Example II A 65-year old male is admitted to a hospital with unstable angina. The patient is given I. V. nitroglycerin, heparin and a beta blocker. However, the patient continues to experience chest pain at rest. The patient's normal blood sample caused vasodilation is known from past testing. Measurement of the patient's blood sample caused vasodilation shows the percent relaxation is below normal.

Alternatively, the patient's normal percent relaxation is not known from past testing but measurement of the patient's percent relaxation shows it is lower than average. Infusion at a rate of 5 nmol/min of NO in 0.9% NaCI is effected. The chest pain resolves.

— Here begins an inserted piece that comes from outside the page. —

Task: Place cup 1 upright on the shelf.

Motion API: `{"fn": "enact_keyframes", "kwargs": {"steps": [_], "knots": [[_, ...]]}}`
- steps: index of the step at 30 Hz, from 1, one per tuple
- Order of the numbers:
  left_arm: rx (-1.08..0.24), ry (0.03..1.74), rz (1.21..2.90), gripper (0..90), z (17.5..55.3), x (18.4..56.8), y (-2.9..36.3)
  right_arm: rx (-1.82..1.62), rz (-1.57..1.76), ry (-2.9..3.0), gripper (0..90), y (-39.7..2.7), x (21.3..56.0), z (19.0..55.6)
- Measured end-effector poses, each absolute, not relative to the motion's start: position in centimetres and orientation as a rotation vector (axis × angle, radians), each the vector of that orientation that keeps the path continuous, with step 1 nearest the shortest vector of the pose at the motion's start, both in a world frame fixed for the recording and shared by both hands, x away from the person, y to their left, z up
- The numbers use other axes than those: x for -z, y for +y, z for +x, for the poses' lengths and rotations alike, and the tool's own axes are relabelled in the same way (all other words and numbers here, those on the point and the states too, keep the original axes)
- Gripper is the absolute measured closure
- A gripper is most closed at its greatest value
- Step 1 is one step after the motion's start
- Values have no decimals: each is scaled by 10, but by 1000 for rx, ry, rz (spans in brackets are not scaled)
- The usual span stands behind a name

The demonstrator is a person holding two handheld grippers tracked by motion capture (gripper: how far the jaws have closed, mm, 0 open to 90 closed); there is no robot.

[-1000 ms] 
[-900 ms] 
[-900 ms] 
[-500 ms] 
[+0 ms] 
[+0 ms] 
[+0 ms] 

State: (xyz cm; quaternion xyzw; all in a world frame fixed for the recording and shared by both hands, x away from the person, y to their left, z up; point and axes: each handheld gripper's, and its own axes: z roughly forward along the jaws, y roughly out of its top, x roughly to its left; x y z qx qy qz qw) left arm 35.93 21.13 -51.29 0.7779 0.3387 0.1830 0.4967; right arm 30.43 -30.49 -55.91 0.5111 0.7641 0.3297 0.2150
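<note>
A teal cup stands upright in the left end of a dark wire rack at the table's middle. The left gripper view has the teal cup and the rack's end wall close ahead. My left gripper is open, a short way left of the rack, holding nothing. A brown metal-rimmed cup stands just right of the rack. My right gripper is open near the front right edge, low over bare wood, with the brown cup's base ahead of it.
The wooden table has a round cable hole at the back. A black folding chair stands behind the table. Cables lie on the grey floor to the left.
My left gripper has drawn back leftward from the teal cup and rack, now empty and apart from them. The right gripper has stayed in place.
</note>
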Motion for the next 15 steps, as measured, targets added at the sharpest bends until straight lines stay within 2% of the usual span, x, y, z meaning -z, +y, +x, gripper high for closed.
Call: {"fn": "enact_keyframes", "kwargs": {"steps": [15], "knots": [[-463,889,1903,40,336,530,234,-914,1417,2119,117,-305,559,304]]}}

When nitrite is additionally given at a rate of 100 nmol/min, the chest pain resolves more quickly.

Example III A 27-year old female with primary pulmonary hypertension class II presents complaining with shortness of breath. The patient's normal blood sample caused percent relaxation is known from prior testing. Measurement of the patient's blood sample caused percent relaxation shows it is below normal. Infusion of NO in 0.9% NaCI at a rate of 5 nmol/min of NO is effected. The shortness of breath symptom resolves. After three days of therapy, pulmonary artery pressure drops 5mm of mercury.

Example IV A 40-year old with diabetes presents with poor peripheral perfusion and leg pain. Red blood cells only dilate blood vessels at low PO2. Infusion of S- nitrosoglutathione at 1 nmol/kg/min corrects the defect and improves perfusion.

Example V A 70-year old with heart failure and pulmonary hypertension has defective red blood cells induced vasodilation in a bioassay. Infusion of NO at 1 nmol/kg/min improves dyspnea.

Example VI An 80-year old with a stroke shows increasing cognitive dysfunction. His red blood cells are found to constrict blood vessels in a bioassay. Infusion of NO improves red blood cell vasodilation and cognition.

Example VII A 20-year old with sickle cell disease and acute painful crisis has red blood cell vasodilation dysfunction. Lipitor is initiated. Over the following 24 hours, red blood cell vasodilation function normalizes, and the patient is symptomatically improved.

Variations Many variations of the above will be obvious to those skilled in the art.

Thus, the invention is defined by the claims.